En la tarde del miércoles, Yoselkis Morillo todavía pensaba que su hermano podía estar vivo: cuando leyeron afuera de la morgue del hospital José Gregorio Hernández la lista de los 37 masacrados de Puerto Ayacucho, su nombre estaba entre los últimos.
Por Marcos David Valverde / Correo del Caroní
A medida que los mencionaban, la respiración se le entrecortaba: con un nombre más aumentaba la posibilidad de que no fuera él. Hasta que escuchó: Juan Carlos Conde Morillo. Allí tuvo la primera certeza.
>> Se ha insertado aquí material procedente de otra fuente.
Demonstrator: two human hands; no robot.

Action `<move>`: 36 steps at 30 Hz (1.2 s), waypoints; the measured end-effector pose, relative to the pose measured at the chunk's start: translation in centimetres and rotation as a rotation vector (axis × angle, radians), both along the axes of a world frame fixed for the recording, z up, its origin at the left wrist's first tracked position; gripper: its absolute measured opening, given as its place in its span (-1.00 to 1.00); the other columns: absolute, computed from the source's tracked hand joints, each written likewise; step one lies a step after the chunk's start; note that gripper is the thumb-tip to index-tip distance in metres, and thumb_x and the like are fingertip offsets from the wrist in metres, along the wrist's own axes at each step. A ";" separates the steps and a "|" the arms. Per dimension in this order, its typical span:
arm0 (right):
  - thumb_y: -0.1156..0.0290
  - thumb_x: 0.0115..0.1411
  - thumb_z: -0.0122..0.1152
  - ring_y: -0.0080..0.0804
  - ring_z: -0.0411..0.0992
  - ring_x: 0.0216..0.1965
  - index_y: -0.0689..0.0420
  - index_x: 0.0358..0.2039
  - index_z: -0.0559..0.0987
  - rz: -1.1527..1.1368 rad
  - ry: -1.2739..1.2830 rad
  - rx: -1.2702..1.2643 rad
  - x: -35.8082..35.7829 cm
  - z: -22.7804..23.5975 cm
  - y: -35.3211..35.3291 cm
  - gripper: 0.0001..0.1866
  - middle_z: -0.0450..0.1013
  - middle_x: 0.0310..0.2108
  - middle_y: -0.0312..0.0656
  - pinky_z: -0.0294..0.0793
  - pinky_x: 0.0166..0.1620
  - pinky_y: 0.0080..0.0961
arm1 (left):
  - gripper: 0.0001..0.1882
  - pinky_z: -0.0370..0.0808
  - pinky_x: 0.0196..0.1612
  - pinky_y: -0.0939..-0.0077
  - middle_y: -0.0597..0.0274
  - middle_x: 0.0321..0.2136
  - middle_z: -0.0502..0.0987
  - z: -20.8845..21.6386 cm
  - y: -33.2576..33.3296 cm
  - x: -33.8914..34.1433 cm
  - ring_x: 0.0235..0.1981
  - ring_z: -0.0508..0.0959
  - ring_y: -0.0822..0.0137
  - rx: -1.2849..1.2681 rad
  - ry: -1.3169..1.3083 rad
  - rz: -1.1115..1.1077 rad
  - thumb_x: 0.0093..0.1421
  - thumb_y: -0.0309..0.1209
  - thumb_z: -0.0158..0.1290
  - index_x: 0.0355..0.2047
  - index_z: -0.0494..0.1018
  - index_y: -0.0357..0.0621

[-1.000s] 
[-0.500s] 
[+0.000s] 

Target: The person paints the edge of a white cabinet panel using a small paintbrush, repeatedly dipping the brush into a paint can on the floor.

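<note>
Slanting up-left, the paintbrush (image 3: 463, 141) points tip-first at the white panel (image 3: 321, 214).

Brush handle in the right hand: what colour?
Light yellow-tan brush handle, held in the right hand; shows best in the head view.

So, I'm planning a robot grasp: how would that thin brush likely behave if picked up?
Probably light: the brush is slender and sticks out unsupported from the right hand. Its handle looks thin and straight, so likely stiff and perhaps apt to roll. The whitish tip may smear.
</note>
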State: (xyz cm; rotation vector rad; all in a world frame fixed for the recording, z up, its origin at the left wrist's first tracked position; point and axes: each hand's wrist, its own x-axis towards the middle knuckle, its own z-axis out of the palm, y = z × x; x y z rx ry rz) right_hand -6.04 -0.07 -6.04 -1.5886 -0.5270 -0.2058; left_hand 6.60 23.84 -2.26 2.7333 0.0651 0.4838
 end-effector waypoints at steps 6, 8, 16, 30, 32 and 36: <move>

Las horas avanzaban y todavía no le entregaban el cadáver de su hermano. Hasta que un forense se asomó. “Faltan tres cuerpos por identificar. Si hay familiares aquí que no hayan encontrado, pueden pasar a verlos”.
Entró con su mamá a la sala de autopsias. Lo que vio le contrajo las entrañas: sobre una mesa estaba un cuerpo que tenía una cicatriz en el pecho. Como esa cicatriz inconfundible que tenía su hermano. Los lunares le corroboraron que, en efecto, era él. Pero fue lo único que le sirvió: la cabeza estaba destrozada. Y una de las piernas, desprendidas.